* **Data extract**:
........

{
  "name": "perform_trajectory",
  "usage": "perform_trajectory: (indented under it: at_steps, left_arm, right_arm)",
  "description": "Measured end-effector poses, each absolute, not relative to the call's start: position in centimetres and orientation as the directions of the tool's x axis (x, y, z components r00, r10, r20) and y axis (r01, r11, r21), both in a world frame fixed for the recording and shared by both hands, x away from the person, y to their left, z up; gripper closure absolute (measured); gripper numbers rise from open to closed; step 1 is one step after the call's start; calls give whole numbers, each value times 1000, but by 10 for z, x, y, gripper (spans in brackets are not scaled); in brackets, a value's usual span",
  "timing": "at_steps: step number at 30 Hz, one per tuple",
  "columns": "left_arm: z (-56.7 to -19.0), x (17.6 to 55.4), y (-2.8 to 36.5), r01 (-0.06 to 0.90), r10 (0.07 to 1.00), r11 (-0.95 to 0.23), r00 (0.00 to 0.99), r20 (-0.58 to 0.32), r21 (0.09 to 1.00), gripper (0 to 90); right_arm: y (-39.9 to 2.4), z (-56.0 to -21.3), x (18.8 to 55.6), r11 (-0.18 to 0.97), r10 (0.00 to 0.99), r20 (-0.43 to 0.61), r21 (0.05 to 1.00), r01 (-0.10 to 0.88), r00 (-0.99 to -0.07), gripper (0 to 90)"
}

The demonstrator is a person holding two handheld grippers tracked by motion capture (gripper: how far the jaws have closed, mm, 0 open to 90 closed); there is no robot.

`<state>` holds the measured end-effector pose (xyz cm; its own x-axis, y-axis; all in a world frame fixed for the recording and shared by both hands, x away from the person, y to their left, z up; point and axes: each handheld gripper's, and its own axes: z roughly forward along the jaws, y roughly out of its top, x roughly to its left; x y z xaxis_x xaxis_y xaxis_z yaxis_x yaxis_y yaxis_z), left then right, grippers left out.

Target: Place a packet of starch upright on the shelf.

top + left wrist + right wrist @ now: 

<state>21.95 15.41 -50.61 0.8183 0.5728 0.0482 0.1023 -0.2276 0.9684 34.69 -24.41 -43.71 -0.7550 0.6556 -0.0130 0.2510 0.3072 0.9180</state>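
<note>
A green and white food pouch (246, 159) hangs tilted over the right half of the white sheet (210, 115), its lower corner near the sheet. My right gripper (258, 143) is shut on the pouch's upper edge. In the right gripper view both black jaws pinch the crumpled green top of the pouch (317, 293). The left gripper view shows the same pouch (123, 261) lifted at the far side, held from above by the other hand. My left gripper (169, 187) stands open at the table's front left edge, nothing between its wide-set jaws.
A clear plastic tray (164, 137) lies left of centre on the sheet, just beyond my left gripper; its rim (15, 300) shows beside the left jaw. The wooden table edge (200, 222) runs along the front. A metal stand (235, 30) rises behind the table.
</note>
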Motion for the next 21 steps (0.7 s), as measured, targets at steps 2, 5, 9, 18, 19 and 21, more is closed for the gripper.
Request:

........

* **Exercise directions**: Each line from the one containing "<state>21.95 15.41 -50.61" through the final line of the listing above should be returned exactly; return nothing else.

* **Exercise answer**:
<state>21.95 15.41 -50.61 0.8183 0.5728 0.0482 0.1023 -0.2276 0.9684 34.69 -24.41 -43.71 -0.7550 0.6556 -0.0130 0.2510 0.3072 0.9180</state>
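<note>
A green and white food pouch (246, 159) hangs tilted over the right half of the white sheet (210, 115), its lower corner near the sheet. My right gripper (258, 143) is shut on the pouch's upper edge. In the right gripper view both black jaws pinch the crumpled green top of the pouch (317, 293). The left gripper view shows the same pouch (123, 261) lifted at the far side, held from above by the other hand. My left gripper (169, 187) stands open at the table's front left edge, nothing between its wide-set jaws.
A clear plastic tray (164, 137) lies left of centre on the sheet, just beyond my left gripper; its rim (15, 300) shows beside the left jaw. The wooden table edge (200, 222) runs along the front. A metal stand (235, 30) rises behind the table.
</note>
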Motion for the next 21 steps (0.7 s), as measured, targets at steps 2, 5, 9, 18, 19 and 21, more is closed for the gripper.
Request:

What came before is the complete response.